▶ **Exercise directions**: When you reach the records below, output each one exactly.

▶ **Dataset records**:
___

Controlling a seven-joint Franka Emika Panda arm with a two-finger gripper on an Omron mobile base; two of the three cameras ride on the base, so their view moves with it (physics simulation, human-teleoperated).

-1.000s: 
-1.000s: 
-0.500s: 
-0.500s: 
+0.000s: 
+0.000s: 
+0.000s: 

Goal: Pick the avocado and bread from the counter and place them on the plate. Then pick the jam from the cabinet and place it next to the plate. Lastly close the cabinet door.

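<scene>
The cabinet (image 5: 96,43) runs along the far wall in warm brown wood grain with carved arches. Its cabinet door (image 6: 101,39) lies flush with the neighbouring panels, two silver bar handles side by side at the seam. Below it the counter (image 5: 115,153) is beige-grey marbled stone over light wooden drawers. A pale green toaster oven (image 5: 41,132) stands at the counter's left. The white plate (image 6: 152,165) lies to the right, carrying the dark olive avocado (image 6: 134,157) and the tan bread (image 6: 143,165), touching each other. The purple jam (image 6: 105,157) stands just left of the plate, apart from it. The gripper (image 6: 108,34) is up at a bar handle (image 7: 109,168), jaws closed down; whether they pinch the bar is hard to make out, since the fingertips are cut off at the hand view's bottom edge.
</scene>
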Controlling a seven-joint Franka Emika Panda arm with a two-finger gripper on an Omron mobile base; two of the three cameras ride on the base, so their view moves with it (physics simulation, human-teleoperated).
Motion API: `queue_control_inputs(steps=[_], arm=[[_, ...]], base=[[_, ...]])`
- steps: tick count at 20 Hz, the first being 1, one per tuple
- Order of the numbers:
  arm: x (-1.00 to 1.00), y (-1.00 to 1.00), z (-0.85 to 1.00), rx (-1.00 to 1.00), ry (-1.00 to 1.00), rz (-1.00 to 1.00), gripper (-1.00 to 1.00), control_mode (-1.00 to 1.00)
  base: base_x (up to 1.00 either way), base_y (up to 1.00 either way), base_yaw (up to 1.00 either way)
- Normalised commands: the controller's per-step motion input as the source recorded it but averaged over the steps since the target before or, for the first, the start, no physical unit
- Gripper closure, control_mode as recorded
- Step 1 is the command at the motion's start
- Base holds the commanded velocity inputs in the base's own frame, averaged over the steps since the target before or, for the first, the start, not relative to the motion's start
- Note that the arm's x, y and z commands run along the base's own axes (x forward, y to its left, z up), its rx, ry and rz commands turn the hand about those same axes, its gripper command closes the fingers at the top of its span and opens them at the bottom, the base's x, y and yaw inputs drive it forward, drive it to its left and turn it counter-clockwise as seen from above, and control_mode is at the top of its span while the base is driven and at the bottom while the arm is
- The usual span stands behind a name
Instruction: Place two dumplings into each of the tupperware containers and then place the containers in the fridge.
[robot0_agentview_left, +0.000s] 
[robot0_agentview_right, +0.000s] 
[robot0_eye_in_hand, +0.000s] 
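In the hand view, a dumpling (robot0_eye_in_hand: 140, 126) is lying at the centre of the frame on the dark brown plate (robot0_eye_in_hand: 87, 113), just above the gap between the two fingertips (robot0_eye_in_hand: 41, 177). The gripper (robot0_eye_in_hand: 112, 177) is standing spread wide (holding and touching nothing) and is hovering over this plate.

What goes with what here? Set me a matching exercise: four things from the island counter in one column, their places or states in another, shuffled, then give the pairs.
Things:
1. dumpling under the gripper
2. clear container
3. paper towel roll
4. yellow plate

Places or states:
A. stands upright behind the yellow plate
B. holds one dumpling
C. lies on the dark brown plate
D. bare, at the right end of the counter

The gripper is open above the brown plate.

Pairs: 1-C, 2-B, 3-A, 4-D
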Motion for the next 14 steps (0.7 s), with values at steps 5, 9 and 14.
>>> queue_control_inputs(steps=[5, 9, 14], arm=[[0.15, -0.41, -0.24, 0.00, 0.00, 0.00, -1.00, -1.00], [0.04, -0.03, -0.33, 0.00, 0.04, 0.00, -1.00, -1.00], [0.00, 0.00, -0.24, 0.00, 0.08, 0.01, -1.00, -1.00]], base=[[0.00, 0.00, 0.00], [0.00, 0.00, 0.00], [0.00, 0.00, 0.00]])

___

▶ **Expected answer**:
Controlling a seven-joint Franka Emika Panda arm with a two-finger gripper on an Omron mobile base; two of the three cameras ride on the base, so their view moves with it (physics simulation, human-teleoperated).

-1.000s: 
-1.000s: 
-0.500s: 
-0.500s: 
+0.000s: 
+0.000s: 
+0.000s: 

Goal: Pick the avocado and bread from the counter and place them on the plate. Then pick the jam from the cabinet and place it next to the plate. Lastly close the cabinet door.

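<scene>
The cabinet (image 5: 96,43) runs along the far wall in warm brown wood grain with carved arches. Its cabinet door (image 6: 101,39) lies flush with the neighbouring panels, two silver bar handles side by side at the seam. Below it the counter (image 5: 115,153) is beige-grey marbled stone over light wooden drawers. A pale green toaster oven (image 5: 41,132) stands at the counter's left. The white plate (image 6: 152,165) lies to the right, carrying the dark olive avocado (image 6: 134,157) and the tan bread (image 6: 143,165), touching each other. The purple jam (image 6: 105,157) stands just left of the plate, apart from it. The gripper (image 6: 108,34) is up at a bar handle (image 7: 109,168), jaws closed down; whether they pinch the bar is hard to make out, since the fingertips are cut off at the hand view's bottom edge.
</scene>
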Controlling a seven-joint Franka Emika Panda arm with a two-finger gripper on an Omron mobile base; two of the three cameras ride on the base, so their view moves with it (physics simulation, human-teleoperated).
Motion API: `queue_control_inputs(steps=[_], arm=[[_, ...]], base=[[_, ...]])`
- steps: tick count at 20 Hz, the first being 1, one per tuple
- Order of the numbers:
  arm: x (-1.00 to 1.00), y (-1.00 to 1.00), z (-0.85 to 1.00), rx (-1.00 to 1.00), ry (-1.00 to 1.00), rz (-1.00 to 1.00), gripper (-1.00 to 1.00), control_mode (-1.00 to 1.00)
  base: base_x (up to 1.00 either way), base_y (up to 1.00 either way), base_yaw (up to 1.00 either way)
- Normalised commands: the controller's per-step motion input as the source recorded it but averaged over the steps since the target before or, for the first, the start, no physical unit
- Gripper closure, control_mode as recorded
- Step 1 is the command at the motion's start
- Base holds the commanded velocity inputs in the base's own frame, averaged over the steps since the target before or, for the first, the start, not relative to the motion's start
- Note that the arm's x, y and z commands run along the base's own axes (x forward, y to its left, z up), its rx, ry and rz commands turn the hand about those same axes, its gripper command closes the fingers at the top of its span and opens them at the bottom, the base's x, y and yaw inputs drive it forward, drive it to its left and turn it counter-clockwise as seen from above, and control_mode is at the top of its span while the base is driven and at the bottom while the arm is
- The usual span stands behind a name
Instruction: Place two dumplings into each of the tupperware containers and then place the containers in the fridge.
[robot0_agentview_left, +0.000s] 
[robot0_agentview_right, +0.000s] 
[robot0_eye_in_hand, +0.000s] 
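In the hand view, a dumpling (robot0_eye_in_hand: 140, 126) is lying at the centre of the frame on the dark brown plate (robot0_eye_in_hand: 87, 113), just above the gap between the two fingertips (robot0_eye_in_hand: 41, 177). The gripper (robot0_eye_in_hand: 112, 177) is standing spread wide (holding and touching nothing) and is hovering over this plate.

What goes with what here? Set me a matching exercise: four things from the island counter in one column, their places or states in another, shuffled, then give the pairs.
Things:
1. dumpling under the gripper
2. clear container
3. paper towel roll
4. yellow plate

Places or states:
A. stands upright behind the yellow plate
B. holds one dumpling
C. lies on the dark brown plate
D. bare, at the right end of the counter

The gripper is open above the brown plate.

Pairs: 1-C, 2-B, 3-A, 4-D
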Motion for the next 14 steps (0.7 s), with values at steps 5, 9 and 14.
>>> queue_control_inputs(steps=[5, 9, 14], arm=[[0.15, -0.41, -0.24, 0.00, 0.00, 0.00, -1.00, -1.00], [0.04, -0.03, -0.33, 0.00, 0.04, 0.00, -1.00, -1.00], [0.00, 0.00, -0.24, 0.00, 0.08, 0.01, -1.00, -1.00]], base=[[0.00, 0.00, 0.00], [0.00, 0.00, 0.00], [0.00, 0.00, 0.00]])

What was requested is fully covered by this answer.